→ Problem
Among the entries below, one line contains "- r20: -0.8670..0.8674" and another contains "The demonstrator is". Transcribe those two lines and every line between them, exactly.

→ Supplied data
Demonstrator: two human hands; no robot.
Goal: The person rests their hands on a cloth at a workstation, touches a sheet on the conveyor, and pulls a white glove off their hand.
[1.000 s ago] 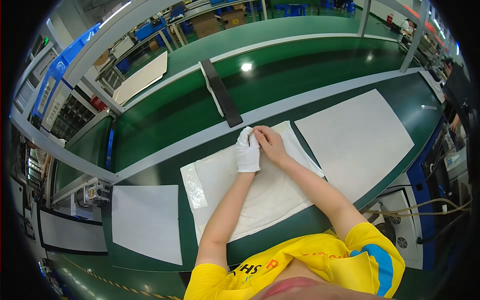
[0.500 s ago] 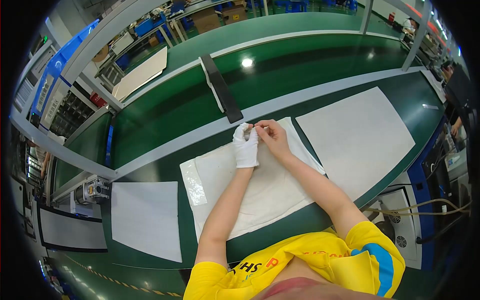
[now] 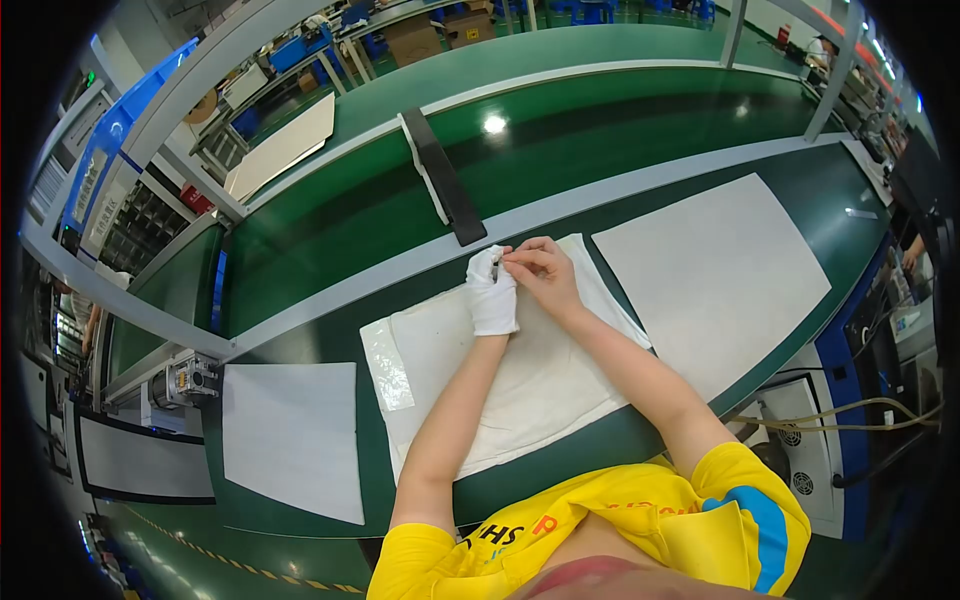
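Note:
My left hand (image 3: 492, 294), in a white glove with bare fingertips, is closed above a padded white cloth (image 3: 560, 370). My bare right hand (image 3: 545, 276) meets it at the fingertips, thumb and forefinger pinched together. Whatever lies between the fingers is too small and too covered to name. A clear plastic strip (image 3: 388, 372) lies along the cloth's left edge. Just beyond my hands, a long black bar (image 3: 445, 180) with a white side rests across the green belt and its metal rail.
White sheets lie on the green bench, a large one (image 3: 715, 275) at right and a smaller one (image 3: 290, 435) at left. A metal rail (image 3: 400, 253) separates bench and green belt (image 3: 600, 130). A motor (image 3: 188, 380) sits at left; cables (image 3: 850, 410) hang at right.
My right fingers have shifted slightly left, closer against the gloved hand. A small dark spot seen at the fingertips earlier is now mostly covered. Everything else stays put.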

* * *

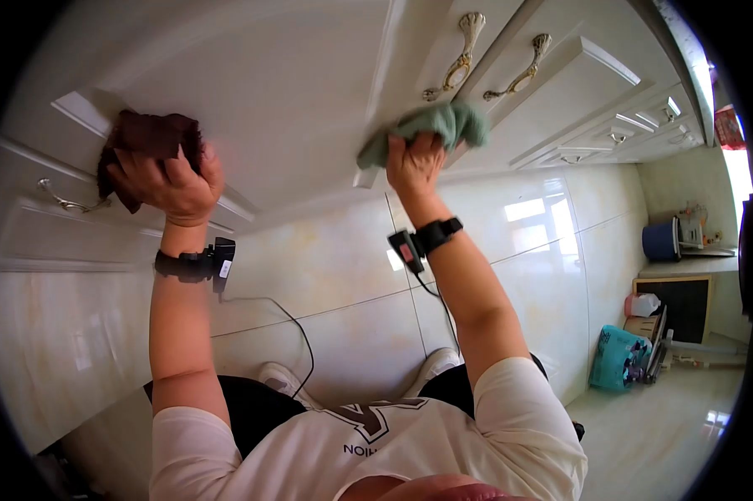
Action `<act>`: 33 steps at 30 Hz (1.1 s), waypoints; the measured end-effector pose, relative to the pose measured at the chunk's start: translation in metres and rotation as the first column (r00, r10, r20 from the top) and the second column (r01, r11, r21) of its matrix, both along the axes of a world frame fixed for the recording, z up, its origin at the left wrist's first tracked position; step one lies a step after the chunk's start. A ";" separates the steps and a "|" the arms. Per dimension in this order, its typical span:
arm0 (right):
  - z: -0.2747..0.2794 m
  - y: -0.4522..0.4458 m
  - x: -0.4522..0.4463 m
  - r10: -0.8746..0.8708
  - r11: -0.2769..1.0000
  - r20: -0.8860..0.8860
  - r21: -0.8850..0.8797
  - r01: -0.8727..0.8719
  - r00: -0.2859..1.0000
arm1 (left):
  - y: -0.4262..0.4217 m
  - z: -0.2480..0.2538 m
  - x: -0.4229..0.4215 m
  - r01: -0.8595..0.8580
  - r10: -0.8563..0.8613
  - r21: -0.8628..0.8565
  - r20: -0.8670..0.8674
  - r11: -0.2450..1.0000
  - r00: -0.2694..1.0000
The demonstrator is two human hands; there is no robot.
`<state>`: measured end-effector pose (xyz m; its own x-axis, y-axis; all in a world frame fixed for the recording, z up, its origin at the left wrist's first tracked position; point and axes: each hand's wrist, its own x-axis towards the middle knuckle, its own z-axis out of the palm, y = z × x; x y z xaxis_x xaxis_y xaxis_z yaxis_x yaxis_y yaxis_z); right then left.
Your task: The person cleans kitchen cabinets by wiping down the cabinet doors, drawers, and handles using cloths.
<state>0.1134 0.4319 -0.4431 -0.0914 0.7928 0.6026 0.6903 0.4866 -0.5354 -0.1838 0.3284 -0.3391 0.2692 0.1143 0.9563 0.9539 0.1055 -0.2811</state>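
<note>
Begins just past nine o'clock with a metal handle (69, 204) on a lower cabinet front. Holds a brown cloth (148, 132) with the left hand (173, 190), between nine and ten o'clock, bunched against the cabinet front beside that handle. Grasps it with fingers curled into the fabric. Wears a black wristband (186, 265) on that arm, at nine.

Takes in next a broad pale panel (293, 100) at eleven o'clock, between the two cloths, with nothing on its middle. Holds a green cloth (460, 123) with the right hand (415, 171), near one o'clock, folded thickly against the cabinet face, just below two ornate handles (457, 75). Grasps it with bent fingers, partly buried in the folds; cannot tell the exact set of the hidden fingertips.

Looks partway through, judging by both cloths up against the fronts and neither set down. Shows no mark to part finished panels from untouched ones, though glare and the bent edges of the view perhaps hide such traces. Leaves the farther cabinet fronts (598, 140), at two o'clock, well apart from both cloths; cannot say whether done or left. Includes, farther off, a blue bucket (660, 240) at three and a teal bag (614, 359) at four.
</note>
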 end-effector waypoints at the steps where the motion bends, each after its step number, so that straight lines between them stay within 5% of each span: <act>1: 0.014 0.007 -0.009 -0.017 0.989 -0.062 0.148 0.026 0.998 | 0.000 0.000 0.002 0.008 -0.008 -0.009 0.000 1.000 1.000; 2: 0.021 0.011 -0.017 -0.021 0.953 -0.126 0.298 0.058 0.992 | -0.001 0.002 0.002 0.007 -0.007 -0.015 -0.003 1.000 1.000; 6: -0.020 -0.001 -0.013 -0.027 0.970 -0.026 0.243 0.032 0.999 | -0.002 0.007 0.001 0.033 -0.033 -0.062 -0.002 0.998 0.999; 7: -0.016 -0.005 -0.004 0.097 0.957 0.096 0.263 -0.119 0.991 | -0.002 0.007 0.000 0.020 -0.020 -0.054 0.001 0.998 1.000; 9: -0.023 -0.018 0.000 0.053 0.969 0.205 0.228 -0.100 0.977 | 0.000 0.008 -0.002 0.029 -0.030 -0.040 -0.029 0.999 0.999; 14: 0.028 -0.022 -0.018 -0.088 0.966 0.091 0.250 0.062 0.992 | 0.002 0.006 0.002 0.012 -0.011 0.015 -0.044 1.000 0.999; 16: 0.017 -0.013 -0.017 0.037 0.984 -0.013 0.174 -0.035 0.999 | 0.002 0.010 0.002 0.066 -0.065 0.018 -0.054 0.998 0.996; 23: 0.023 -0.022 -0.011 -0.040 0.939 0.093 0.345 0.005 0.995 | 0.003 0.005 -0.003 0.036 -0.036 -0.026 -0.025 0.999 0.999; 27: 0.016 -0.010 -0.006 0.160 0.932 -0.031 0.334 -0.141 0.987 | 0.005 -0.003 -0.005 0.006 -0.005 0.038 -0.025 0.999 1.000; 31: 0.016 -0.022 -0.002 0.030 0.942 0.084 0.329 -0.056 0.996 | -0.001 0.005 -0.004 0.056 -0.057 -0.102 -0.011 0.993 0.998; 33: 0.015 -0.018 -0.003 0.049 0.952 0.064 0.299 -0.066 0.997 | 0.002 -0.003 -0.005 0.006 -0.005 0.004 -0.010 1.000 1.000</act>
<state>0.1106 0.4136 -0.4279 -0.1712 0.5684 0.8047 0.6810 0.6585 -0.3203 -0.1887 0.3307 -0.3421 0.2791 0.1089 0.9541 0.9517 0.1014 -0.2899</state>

→ Your response
  - r20: -0.8670..0.8674
  - r11: -0.2450..1.0000
  - r00: -0.2694..1.0000
The demonstrator is two human hands; there is no robot.

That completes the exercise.